The Board of Directors

Plasma Innovative Inc.

523 School House Rd.

Kennett Square, PA 19348.

 

 

Re: Opinion of Counsel

Form S-1 Registration Statement

 

Ladies and Gentlemen:

 

I have acted as special counsel to Plasma Innovative Inc., a Nevada corporation (the “ Company ”), in connection with the Company’s registration statement on Form S-1 (the “ Registration Statement ”), to be filed with the Securities and Exchange Commission (the “ Commission ”) under the Securities Act of 1933, as amended (the “ Securities Act ”), relating to the re-sale of 1,300,000 shares of common stock of the Company, no par value (the “ Common Stock ”), held by the selling shareholders referenced in the Registration Statement.

 

In connection with this opinion, I have examined originals or copies, certified or otherwise identified to our satisfaction, of (i) the Registration Statement, including the form of prospectus included therein, the exhibits therein and the documents incorporated by reference therein, (ii) the Company’s certificate of incorporation, as amended to date, (iii) the Company’s by-laws, as amended to date, and (iv) certain resolutions of the Board of Directors of the Company.

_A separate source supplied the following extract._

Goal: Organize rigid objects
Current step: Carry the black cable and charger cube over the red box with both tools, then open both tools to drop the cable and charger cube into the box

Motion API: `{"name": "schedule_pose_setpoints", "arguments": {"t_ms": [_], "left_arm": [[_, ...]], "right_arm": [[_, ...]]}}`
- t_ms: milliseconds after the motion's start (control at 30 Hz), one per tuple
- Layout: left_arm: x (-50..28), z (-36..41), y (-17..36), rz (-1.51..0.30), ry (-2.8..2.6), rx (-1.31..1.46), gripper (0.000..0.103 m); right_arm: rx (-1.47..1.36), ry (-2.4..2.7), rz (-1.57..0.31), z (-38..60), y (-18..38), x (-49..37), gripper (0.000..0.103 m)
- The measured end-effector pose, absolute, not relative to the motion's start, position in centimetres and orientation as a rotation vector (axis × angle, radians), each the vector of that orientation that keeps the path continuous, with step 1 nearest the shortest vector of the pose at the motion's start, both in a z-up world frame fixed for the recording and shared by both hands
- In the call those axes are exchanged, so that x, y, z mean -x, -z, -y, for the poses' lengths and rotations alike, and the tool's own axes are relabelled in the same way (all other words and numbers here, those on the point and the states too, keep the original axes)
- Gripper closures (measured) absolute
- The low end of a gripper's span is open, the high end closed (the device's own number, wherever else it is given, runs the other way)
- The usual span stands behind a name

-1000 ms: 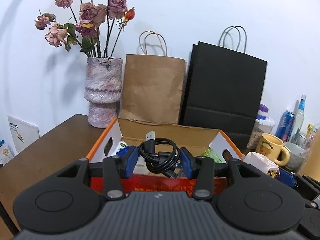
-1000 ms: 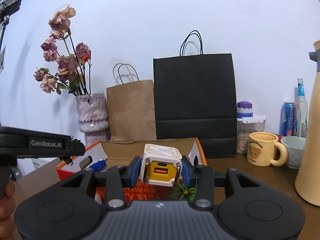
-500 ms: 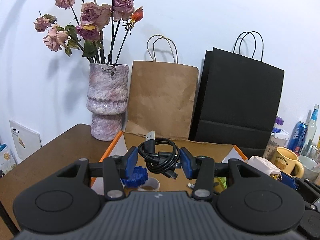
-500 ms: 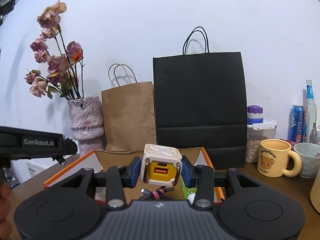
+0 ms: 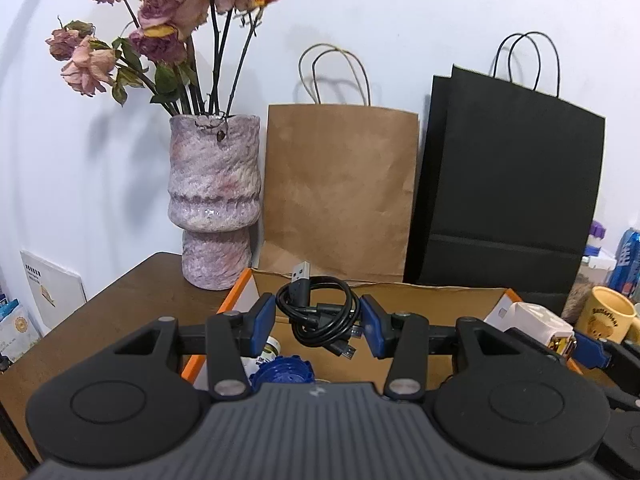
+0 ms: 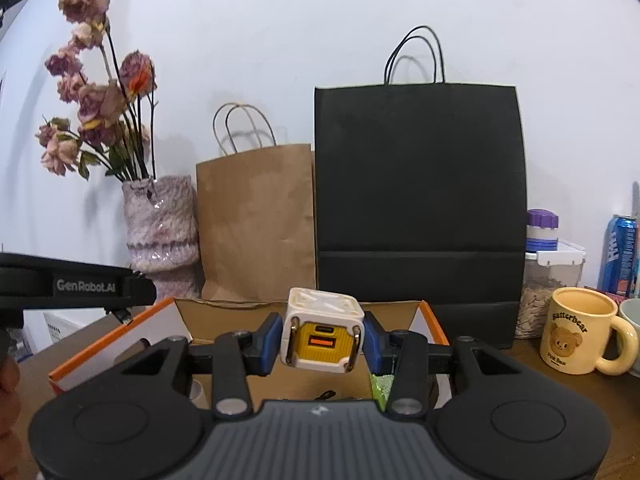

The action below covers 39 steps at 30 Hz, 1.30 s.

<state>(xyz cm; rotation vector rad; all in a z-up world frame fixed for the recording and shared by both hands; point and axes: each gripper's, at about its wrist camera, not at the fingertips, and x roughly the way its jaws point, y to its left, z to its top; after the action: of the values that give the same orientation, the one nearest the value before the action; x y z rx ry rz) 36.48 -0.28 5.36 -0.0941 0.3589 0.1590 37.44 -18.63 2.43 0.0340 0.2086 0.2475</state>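
Brown table (image 5: 132, 292), coiled cable (image 5: 320, 314) between left jaws, charger cube (image 6: 323, 334) between right jaws

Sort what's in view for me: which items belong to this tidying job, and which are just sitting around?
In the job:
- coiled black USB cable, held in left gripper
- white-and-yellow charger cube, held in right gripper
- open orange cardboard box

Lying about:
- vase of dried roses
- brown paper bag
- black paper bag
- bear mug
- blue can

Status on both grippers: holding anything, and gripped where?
Left gripper clamps a coiled black USB cable across the sides of the bundle. Right gripper clamps a white-and-yellow cube charger by its left and right faces.
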Motion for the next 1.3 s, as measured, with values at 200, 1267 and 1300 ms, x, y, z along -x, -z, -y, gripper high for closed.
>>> {"name": "schedule_pose_setpoints", "arguments": {"t_ms": [200,1267,1300], "left_arm": [[-38.0,-0.1,-4.4,-0.387,-0.162,0.072,0.056],[-38.7,-0.9,-3.5,-0.414,-0.202,0.056,0.0],[-38.7,-1.0,-3.5,-0.414,-0.203,0.059,0.0]], "right_arm": [[-0.019,-0.245,-0.228,18.4,-2.1,-39.1,0.062],[-0.012,-0.167,-0.258,19.4,-1.0,-39.5,0.0],[-0.013,-0.165,-0.258,19.4,-1.1,-39.5,0.0]]}}
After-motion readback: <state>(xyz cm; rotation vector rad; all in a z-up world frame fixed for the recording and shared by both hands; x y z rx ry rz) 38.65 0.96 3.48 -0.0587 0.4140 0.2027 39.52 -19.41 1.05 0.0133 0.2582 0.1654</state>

I have also examined originals or copies, certified or otherwise identified to our satisfaction, of such other documents, certificates and records as I have deemed necessary or appropriate, and I have made such investigations of law as I have deemed appropriate as a basis for the opinions expressed below.

 

In rendering the opinions expressed below, I have assumed and have not verified (i) the genuineness of the signatures on all documents that I have examined, (ii) the legal capacity of all natural persons, (iii) the authenticity of all documents supplied to us as originals and (iv) the conformity to the authentic originals of all documents supplied to us as certified or photostatic or faxed copies.

 

Based upon and subject to the foregoing and subject also to the limitations, qualifications, exceptions and assumptions set forth herein, I am of the opinion that the Common Stock has been duly authorized validly issued, fully paid and nonassessable.

  

I express no opinion other than as to the Nevada Revised Statutes (including the statutory provisions, and reported judicial decisions interpreting the forgoing). In addition, the foregoing opinions are qualified to the extent that (i) enforceability may be limited by and be subject to general principles of equity, regardless of whether such enforceability is considered in a proceeding in equity or at law (including, without limitation, concepts of notice and materiality), and by bankruptcy, insolvency, reorganization, moratorium, and other similar laws affecting creditors’ and debtors’ rights generally (including, without limitation, any state or federal law in respect of fraudulent transfers) and (ii) no opinions are expressed herein as to compliance with or the effect of federal or state securities or blue sky laws.

 

I hereby consent to the filing of this opinion as an exhibit to the Registration Statement and the reference to this firm under the caption “Legal Matters” in the prospectus included in the Registration Statement. In giving this consent, I do not admit that I am an “expert” under the Securities Act or under the rules and regulations of the Commission relating thereto with respect to any part of the Registration Statement.  Our opinions are expressly limited to the matters set forth above, and we render no opinion, whether by implication or otherwise, as to any other matters relating to the Company, the Shares contained in the Registration Statement, or the Registration Statement. These opinions are given as of the date hereof, and we disclaim any undertaking to advise you of subsequent changes in the facts stated or assumed herein or of any subsequent changes in applicable law. We bring to your attention that our legal opinions are an expression of professional judgment and are not a guarantee of result.